August 3, 2018 Reading Time: 8 minutes

Emergence is a central idea in economics, but it is also important in other disciplines. The formal definition of emergence appears to have originated with G.H. Lewes in his 1875 book Problems of Life and Mind. Emergence, for Lewes, was to be distinguished from “resultant” effects. If an effect is resultant, it arises from the parts or components of which it is composed. Thus, we can add up or otherwise combine the parts and get the effect. Weight, for example, can be obtained by adding up the weights of the components.

Emergent effects are different. Even if you have the components, you may not be able to produce the emergent effect, and even if the effect does emerge it is not understandable in terms of its constituent parts, and it is not reducible to those parts. Emergence is something new, something not present in the parts.

So, fractal geometries are infinitely reducible, or expandable, while preserving an organic unity; they are resultant. Life is an emergent property of chemistry; if I gave you all the chemicals and components of a paramecium, you still couldn’t make one. If you took a living paramecium and reduced it to its chemical components, life would no longer be present in those components.

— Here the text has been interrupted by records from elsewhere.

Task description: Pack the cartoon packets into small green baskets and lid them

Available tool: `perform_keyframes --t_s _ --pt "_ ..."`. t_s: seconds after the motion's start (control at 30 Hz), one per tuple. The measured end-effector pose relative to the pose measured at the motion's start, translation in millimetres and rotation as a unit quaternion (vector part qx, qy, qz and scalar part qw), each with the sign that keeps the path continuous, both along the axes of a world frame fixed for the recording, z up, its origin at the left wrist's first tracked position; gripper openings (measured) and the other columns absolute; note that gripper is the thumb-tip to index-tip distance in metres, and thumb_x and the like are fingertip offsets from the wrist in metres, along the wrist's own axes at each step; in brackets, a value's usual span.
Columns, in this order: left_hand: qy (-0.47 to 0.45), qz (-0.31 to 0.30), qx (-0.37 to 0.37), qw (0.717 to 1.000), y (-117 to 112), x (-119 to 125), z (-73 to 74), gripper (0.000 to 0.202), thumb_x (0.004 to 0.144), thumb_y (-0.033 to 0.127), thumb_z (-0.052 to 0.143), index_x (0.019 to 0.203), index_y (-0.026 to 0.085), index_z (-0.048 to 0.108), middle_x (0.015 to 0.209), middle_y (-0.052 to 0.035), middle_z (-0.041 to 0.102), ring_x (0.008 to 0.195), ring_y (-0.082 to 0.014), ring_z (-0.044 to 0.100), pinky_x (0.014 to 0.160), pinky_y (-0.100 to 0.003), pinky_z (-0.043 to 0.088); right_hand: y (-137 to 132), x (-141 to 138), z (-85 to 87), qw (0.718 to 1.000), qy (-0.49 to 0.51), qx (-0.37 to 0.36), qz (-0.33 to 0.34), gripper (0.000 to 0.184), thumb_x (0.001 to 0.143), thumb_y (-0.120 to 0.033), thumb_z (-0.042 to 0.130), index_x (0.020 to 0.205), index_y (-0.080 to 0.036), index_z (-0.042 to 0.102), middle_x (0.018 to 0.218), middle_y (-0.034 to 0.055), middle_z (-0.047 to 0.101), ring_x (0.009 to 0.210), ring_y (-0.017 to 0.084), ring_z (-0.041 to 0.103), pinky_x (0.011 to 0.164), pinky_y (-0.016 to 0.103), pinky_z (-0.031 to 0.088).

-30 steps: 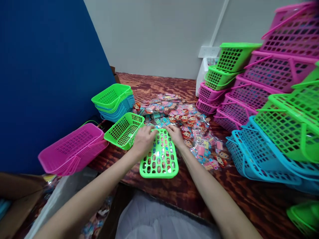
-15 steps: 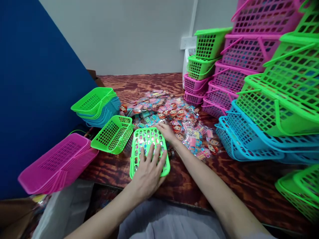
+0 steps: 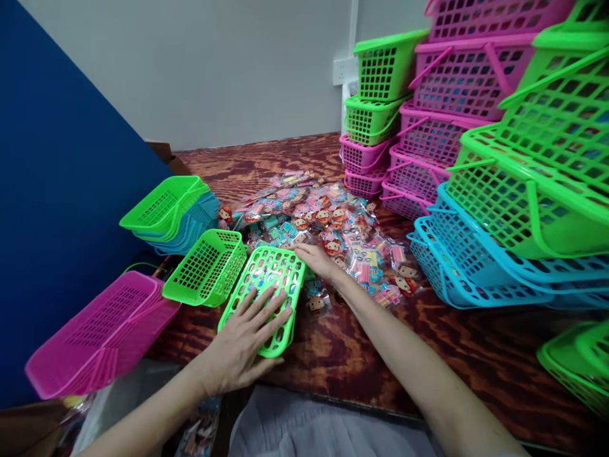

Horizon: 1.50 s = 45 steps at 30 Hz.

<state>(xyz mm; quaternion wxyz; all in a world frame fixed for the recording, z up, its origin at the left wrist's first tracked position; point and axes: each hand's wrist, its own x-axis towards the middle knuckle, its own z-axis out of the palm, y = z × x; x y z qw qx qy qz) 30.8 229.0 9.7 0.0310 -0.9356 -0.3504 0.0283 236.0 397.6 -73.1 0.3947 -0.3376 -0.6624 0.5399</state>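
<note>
An upturned green basket (image 3: 271, 279) lies bottom-up on the wooden table, tilted to the left. My left hand (image 3: 242, 346) rests flat on its near end, fingers spread. At the basket's far right corner my right hand (image 3: 316, 259) touches the rim, its fingers stretched over a heap of small wrapped cartoon packets (image 3: 333, 231). One packet (image 3: 314, 303) lies just right of the basket.
A second green basket (image 3: 205, 266) lies on its side to the left. A pink stack (image 3: 95, 333) overhangs the table's left edge; a green-and-blue stack (image 3: 166, 212) sits behind. Tall piles of pink, green and blue baskets (image 3: 476, 165) fill the right. A blue wall (image 3: 61, 178) stands left.
My left hand slid from the basket's far end to its near end. The basket has swung so its near end points left. The view has shifted right.
</note>
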Motion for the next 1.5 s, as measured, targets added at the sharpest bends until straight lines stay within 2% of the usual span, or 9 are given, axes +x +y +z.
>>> perform_keyframes --t_s 0.07,0.17,0.27,0.37,0.5,0.7,1.0,1.2,1.5 --pt "0.001 0.041 0.023 0.999 -9 12 -4.2 0.071 0.096 0.044 0.050 0.155 0.015 0.025 0.162 -0.0141 0.020 0.150 -0.0367 0.013 0.119 -0.062 0.017 -4 0 2.7 1.000 -0.008 0.025 -0.009 0.028 0.090 -0.033 0.047 0.102 -0.025 0.071 0.100 0.0013 0.070 0.101 0.021 0.058 0.096 0.035 0.041" --pt "-0.010 0.110 0.082 0.990 -21 33 -20.5 0.063 0.095 0.047 0.052 0.145 0.010 0.042 0.159 -0.0197 0.028 0.148 -0.0413 0.017 0.117 -0.066 0.019 -6 -2 4.6 0.998 -0.018 0.064 -0.024 0.028 0.090 -0.030 0.049 0.106 -0.026 0.071 0.110 0.0035 0.068 0.111 0.022 0.054 0.105 0.038 0.035" --pt "-0.034 0.155 0.126 0.979 -24 43 -37.8 0.045 0.096 0.035 0.051 0.133 0.010 0.055 0.154 -0.0200 0.038 0.146 -0.0415 0.024 0.117 -0.066 0.021 -3 -2 4.3 0.997 -0.020 0.071 -0.009 0.030 0.091 -0.029 0.046 0.109 -0.024 0.070 0.109 0.0040 0.069 0.106 0.022 0.057 0.100 0.036 0.040" --pt "-0.049 0.161 0.133 0.977 -23 43 -44.7 0.048 0.094 0.019 0.049 0.141 0.014 0.048 0.154 -0.0190 0.038 0.147 -0.0404 0.024 0.115 -0.067 0.023 -2 -1 3.5 0.998 -0.016 0.056 0.018 0.031 0.092 -0.031 0.045 0.108 -0.023 0.069 0.102 0.0013 0.071 0.096 0.020 0.062 0.089 0.033 0.045" --pt "-0.066 0.155 0.115 0.979 -22 40 -40.0 0.058 0.094 0.019 0.048 0.150 0.022 0.038 0.157 -0.0175 0.032 0.147 -0.0414 0.023 0.114 -0.069 0.024 -11 -4 1.8 0.999 0.002 0.041 -0.027 0.033 0.094 -0.034 0.043 0.112 -0.022 0.068 0.106 0.0023 0.070 0.099 0.021 0.061 0.092 0.033 0.043" --pt "-0.089 0.174 0.099 0.976 -20 38 -36.5 0.074 0.096 0.036 0.050 0.157 0.011 0.015 0.156 -0.0166 0.036 0.147 -0.0361 0.026 0.119 -0.060 0.022 -12 -5 -1.7 0.999 0.040 -0.008 -0.017 0.035 0.090 -0.044 0.050 0.109 -0.022 0.070 0.102 0.0014 0.071 0.094 0.020 0.062 0.089 0.033 0.046" --pt "-0.112 0.155 0.110 0.975 -19 35 -36.5 0.069 0.098 0.031 0.049 0.157 0.015 0.017 0.155 -0.0155 0.037 0.146 -0.0345 0.028 0.119 -0.061 0.021 -19 1 -2.5 0.988 0.117 -0.104 0.012 0.055 0.084 -0.069 0.055 0.113 -0.025 0.072 0.113 0.0048 0.072 0.109 0.023 0.062 0.103 0.041 0.044" --pt "-0.104 0.142 0.091 0.980 -18 29 -35.6 0.066 0.098 0.028 0.049 0.156 0.016 0.020 0.156 -0.0150 0.036 0.148 -0.0340 0.024 0.120 -0.062 0.019 -19 9 -0.2 0.983 0.127 -0.125 0.035 0.054 0.079 -0.067 0.064 0.113 -0.026 0.073 0.115 0.0044 0.072 0.113 0.025 0.062 0.106 0.044 0.042" --pt "-0.154 0.127 0.020 0.980 -10 2 -16.7 0.061 0.100 0.024 0.045 0.155 0.021 0.020 0.157 -0.0129 0.036 0.148 -0.0285 0.025 0.121 -0.056 0.022 -29 24 6.9 0.992 0.097 -0.069 0.037 0.042 0.086 -0.052 0.061 0.123 -0.032 0.068 0.125 -0.0002 0.068 0.124 0.025 0.055 0.108 0.044 0.041"
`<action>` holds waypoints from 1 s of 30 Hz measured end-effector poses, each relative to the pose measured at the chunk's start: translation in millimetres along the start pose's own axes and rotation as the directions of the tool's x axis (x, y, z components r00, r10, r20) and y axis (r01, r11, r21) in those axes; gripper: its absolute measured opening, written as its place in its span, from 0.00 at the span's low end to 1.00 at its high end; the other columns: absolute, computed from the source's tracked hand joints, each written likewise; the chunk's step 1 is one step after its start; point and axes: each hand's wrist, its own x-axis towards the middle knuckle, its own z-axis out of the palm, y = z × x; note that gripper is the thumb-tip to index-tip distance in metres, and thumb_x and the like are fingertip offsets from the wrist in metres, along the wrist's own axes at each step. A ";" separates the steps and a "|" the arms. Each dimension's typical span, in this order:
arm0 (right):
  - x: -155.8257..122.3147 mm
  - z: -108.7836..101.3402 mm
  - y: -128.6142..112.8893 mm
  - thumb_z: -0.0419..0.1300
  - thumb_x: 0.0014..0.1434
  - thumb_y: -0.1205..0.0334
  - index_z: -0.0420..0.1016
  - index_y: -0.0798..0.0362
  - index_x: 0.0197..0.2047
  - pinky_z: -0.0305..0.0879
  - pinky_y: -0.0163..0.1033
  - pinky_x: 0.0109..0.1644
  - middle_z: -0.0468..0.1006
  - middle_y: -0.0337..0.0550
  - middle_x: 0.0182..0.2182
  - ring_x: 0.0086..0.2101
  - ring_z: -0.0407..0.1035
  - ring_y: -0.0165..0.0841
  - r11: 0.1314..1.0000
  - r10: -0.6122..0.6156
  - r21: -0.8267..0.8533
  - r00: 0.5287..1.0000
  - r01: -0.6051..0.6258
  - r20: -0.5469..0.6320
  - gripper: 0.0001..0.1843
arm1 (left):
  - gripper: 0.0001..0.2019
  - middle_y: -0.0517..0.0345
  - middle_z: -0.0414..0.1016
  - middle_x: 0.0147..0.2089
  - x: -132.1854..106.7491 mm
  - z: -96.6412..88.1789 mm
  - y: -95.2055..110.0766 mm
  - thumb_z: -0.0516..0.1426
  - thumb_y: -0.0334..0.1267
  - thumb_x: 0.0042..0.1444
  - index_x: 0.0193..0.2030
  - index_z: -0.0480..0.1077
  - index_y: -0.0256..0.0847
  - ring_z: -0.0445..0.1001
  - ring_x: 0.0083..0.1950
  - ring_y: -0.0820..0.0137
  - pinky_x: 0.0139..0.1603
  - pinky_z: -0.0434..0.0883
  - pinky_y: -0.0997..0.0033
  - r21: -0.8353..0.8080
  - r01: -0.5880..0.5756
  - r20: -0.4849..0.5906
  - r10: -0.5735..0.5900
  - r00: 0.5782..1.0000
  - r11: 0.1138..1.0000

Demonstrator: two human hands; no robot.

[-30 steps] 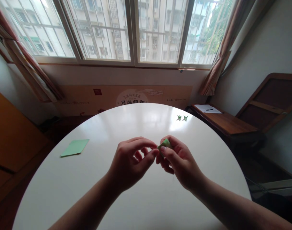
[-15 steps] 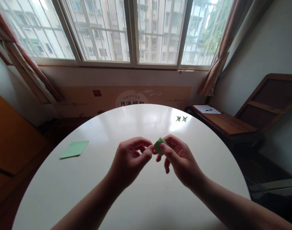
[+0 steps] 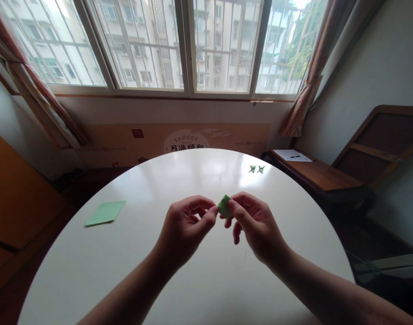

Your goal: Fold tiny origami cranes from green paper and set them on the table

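A small folded piece of green paper is held in the air over the round white table. My left hand pinches its left corner between thumb and forefinger. From the other side, my right hand grips its right edge, the thumb on the near face and fingers behind; those fingers are partly hidden. Toward the table's far right side stand two small folded green paper figures, side by side. Light green square sheets lie in a stack at the left.
A wooden side table at the right carries white paper with a dark pen on it. Behind the table, a printed cardboard panel leans beneath the barred window. A folded brown-framed panel stands at the far right.
The right thumb has shifted slightly toward the paper's upper right edge, so more of the green face shows. Both hands stay in nearly the same place.
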 end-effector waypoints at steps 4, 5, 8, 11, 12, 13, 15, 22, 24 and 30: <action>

This last point is called “reduction”: emergent effects are not reducible; resultant effects are.

Economists have recognized that order in market systems resulting from human action is emergent. One of the first to state this clearly was Bernard Mandeville, who compared society to a bee hive in which no bee cared what the other bees were doing, and the bees were behaving selfishly (“private vices”), yet order (“publick virtues”) emerged in the system as a whole. In 1782 Adam Ferguson claimed that social order is “the result of human action, but not the execution of any human design.”

The economist most associated with emergence is F.A. Hayek, of course.  He advanced a fully articulated set of claims about emergence, focusing in markets on the price mechanism, but also considering social orders in law and culture more broadly.  Hayek (in The Sensory Order) argued that

many of the greatest things man has achieved are not the result of consciously directed thought, and still less the product of deliberately coordinated effort of many individuals, but of a process in which the individual plays a part which he can never fully understand. They are greater than any individual precisely because they result from the combination of knowledge more extensive than any single mind can master.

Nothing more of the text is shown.